In the listing below, the lines starting with the line with "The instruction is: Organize" and going on through the line with "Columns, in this" are to be reproduced exactly, and only those.
____________________
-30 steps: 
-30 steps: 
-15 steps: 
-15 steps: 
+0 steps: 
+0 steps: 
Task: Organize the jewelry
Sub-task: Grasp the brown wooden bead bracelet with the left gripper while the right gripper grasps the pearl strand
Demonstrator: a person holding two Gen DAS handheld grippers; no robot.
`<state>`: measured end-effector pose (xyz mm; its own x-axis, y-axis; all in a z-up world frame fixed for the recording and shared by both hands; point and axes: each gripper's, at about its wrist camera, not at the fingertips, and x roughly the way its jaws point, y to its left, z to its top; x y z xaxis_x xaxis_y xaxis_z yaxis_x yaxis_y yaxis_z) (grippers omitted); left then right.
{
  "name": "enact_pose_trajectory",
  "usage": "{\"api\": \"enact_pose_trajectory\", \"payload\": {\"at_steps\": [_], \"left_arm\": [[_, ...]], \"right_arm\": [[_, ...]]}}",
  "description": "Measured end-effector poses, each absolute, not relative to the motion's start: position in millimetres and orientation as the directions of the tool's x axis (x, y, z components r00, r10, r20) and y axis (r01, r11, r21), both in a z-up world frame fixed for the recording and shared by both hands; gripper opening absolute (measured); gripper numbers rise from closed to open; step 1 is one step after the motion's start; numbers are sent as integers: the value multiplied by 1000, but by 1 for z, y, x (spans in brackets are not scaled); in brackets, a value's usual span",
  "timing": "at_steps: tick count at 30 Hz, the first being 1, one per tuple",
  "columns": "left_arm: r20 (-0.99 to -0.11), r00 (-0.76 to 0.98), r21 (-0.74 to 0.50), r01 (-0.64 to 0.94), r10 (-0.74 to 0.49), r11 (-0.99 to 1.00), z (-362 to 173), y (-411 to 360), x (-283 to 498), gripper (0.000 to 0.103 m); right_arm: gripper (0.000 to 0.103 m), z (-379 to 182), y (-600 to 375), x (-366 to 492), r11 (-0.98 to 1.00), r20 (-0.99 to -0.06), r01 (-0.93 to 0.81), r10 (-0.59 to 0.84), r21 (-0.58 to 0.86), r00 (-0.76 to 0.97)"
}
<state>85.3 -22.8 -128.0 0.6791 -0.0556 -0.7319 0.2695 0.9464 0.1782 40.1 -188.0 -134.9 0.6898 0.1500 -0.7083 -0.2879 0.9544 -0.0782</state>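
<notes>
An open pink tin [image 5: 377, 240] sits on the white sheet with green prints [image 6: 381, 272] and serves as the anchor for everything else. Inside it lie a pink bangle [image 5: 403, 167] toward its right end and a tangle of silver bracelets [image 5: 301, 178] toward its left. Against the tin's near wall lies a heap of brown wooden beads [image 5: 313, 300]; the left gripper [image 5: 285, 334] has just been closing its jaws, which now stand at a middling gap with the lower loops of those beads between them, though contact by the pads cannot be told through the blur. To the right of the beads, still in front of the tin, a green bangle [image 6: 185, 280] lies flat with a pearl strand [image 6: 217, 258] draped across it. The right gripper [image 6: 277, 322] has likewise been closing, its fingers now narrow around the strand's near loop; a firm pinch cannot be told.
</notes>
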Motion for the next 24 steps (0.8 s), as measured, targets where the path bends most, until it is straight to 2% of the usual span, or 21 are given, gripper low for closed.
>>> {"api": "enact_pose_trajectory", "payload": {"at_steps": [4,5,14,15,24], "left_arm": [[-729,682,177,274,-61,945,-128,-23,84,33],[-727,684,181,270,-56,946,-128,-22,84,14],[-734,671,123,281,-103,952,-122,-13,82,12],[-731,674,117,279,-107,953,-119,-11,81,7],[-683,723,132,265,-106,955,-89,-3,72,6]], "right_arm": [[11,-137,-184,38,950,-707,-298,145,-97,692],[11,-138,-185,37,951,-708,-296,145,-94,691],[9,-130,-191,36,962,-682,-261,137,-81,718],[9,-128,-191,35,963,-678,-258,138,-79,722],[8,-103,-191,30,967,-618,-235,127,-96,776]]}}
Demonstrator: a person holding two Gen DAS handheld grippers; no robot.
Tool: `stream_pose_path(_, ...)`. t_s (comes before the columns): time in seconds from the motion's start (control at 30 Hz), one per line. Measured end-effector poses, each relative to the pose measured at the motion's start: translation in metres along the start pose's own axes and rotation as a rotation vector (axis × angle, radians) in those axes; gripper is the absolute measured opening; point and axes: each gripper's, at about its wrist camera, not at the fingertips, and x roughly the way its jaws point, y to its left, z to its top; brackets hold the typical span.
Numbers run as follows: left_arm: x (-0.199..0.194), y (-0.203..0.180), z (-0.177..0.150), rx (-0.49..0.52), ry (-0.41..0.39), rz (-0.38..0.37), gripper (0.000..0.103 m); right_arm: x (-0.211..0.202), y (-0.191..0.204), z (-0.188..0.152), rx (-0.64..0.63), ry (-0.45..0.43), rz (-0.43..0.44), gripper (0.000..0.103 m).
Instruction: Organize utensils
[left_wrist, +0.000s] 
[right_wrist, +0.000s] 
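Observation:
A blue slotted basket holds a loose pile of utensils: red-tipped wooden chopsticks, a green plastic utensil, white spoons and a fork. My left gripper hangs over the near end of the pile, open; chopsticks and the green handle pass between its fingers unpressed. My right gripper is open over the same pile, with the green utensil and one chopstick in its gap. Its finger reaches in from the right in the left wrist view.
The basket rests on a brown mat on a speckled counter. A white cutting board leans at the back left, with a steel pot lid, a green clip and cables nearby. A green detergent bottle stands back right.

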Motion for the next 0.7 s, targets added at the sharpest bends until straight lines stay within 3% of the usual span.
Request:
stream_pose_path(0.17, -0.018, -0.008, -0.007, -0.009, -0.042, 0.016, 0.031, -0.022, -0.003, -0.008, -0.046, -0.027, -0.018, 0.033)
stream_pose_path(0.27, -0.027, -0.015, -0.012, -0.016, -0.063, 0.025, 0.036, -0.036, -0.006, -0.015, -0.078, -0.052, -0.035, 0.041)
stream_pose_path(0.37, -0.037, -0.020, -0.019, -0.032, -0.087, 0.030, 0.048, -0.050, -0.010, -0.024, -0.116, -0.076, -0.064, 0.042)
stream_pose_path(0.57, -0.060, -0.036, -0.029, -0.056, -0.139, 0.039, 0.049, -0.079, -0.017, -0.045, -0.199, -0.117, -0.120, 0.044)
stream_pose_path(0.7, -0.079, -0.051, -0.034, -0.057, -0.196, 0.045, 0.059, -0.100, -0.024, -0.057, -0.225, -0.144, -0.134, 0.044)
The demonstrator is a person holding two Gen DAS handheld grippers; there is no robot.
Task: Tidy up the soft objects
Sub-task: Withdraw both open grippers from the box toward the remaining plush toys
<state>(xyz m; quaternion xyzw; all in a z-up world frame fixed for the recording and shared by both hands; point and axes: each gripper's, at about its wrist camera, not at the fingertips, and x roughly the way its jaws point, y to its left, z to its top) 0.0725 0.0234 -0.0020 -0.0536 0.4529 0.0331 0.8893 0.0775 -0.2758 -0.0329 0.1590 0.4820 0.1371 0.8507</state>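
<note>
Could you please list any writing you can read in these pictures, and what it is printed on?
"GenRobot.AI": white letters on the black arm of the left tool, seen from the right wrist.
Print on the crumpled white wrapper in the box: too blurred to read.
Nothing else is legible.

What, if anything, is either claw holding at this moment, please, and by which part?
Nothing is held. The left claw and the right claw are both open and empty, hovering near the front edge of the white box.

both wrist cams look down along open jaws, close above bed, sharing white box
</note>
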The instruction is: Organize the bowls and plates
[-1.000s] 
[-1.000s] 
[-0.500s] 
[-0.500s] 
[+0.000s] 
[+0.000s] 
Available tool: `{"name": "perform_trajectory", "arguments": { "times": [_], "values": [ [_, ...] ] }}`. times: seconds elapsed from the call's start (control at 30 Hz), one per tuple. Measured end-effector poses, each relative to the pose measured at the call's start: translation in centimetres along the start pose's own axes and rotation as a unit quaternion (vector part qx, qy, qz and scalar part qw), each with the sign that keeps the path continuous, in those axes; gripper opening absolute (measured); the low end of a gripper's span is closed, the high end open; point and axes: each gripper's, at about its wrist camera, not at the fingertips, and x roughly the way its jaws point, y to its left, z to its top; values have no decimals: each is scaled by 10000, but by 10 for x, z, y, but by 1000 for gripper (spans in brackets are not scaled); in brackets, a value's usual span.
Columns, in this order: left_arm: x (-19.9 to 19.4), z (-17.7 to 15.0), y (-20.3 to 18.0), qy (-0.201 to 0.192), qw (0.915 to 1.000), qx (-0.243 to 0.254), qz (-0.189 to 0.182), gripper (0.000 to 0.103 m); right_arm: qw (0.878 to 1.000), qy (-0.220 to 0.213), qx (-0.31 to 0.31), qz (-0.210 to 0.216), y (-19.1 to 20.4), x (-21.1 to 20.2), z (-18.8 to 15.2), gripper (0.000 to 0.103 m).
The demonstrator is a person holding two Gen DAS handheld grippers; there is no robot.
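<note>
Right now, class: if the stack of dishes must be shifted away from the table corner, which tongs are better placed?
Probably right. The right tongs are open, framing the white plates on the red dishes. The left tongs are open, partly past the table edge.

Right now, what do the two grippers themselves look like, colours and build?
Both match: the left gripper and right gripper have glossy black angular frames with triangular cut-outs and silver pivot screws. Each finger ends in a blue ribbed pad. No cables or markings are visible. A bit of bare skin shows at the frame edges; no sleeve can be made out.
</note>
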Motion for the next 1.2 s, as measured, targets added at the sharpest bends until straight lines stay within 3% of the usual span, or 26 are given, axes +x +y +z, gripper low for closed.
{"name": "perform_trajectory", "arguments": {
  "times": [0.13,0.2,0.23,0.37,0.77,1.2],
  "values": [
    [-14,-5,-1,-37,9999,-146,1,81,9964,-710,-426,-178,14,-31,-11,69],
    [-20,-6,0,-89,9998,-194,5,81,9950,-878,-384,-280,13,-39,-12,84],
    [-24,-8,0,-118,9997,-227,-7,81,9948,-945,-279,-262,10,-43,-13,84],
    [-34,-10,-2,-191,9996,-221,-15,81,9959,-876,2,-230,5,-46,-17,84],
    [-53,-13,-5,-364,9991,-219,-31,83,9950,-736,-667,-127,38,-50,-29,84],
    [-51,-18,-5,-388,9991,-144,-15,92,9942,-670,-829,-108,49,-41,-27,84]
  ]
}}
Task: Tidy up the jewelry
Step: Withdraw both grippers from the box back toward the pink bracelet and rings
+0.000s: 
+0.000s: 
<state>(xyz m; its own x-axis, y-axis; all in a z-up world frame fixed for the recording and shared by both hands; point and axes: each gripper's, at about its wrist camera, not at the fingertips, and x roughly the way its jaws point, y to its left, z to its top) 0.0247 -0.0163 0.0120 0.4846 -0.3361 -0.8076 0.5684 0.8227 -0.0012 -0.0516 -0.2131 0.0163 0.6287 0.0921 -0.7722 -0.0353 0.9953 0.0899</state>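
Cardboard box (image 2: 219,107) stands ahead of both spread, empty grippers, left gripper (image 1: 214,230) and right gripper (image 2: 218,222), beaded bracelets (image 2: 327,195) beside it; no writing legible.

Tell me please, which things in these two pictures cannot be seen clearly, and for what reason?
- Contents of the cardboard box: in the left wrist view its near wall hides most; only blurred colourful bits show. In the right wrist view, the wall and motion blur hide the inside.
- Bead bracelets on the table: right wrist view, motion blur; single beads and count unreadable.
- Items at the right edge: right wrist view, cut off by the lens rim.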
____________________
Answer below:
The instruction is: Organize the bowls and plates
[-1.000s] 
[-1.000s] 
[-0.500s] 
[-0.500s] 
[+0.000s] 
[+0.000s] 
Available tool: `{"name": "perform_trajectory", "arguments": { "times": [_], "values": [ [_, ...] ] }}`. times: seconds elapsed from the call's start (control at 30 Hz), one per tuple. Measured end-effector poses, each relative to the pose measured at the call's start: translation in centimetres along the start pose's own axes and rotation as a unit quaternion (vector part qx, qy, qz and scalar part qw), each with the sign that keeps the path continuous, in those axes; gripper opening absolute (measured); the low end of a gripper's span is closed, the high end open; point and axes: each gripper's, at about its wrist camera, not at the fingertips, and x roughly the way its jaws point, y to its left, z to its top; values have no decimals: each is scaled by 10000, but by 10 for x, z, y, but by 1000 for gripper (spans in brackets are not scaled); in brackets, a value's usual span.
Columns, in this order: left_arm: x (-19.9 to 19.4), z (-17.7 to 15.0), y (-20.3 to 18.0), qy (-0.201 to 0.192), qw (0.915 to 1.000), qx (-0.243 to 0.254), qz (-0.189 to 0.182), gripper (0.000 to 0.103 m); right_arm: qw (0.878 to 1.000), qy (-0.220 to 0.213), qx (-0.31 to 0.31), qz (-0.210 to 0.216), y (-19.1 to 20.4), x (-21.1 to 20.2), z (-18.8 to 15.2), gripper (0.000 to 0.103 m).

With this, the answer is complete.